Monday, April 24, 2006

The Movies Post-Mortem

[Now Experiencing] [Computer Gaming]

Ugh, three posts already today. Okay, I'll make this quick.

It being two weeks since I last booted the sucker up, I'm now willing to admit that I'm probably not returning to playing The Movies any time soon. I paid full price, got a total game experience of probably 10 hours, and I really can't even advance the argument that at least those ten hours were a top-shelf experience.

Don't get me wrong - it was a great idea for a game, and the "make your own movie" bit was better realised than my highest practical expectations. But ultimately, just like every other game ever created by Peter Molyneaux or Lionhead, it was a product with an awe-inspiringly unique and ambitious concept jammed into a sub-par implementation suffering from a variety of technical and gameplay faults.
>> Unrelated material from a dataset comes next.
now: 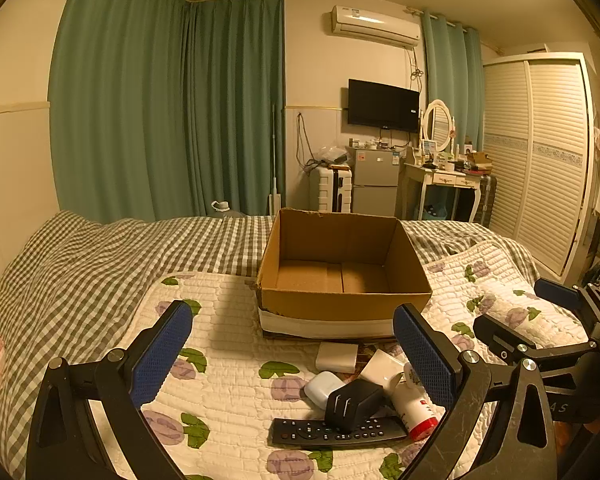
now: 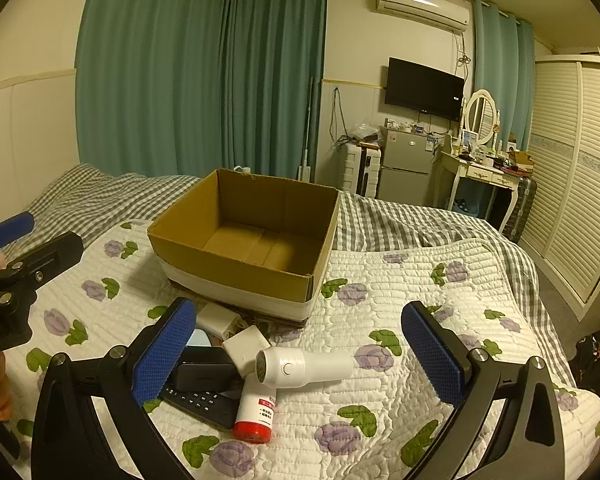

Take my game experience. I mean, in eighty years of film studio operation, I get maybe a total of 20 people wanting jobs. Despite the fact that I'm rolling in cash I can't keep my sets together because I can't get a repair guy for love or money - never mind that I'd be willing to pay them wages that would make my stars green with envy. The game stutters badly and regularly no matter what I do to my graphical settings, and the online "screen your movies and view those of others" component is set out with no real thought given to the practicalities of finding genuine quality in amongst the dross.

The act of actually making a movie in-game feels shallow as creating your masterpiece has no real effect on your progress through the standard game, and yet the sandbox mode where you get to go nuts with what's arguably the game's centerpiece requires you to have completed said standard game to have all the features available. And I don't know, but having to regularly instruct my entire cast to "drink yourselves happy" between each and every scene of a movie in order to get top results just doesn't feel right.

Props to Molyneaux et al on once again daring to go where no designer has gone before; but would it kill you to take a few lessons from Blizzard or Konami on how to deliver a polished well-considered final product that actually achieves the gameplay and atmosphere that it's aiming for?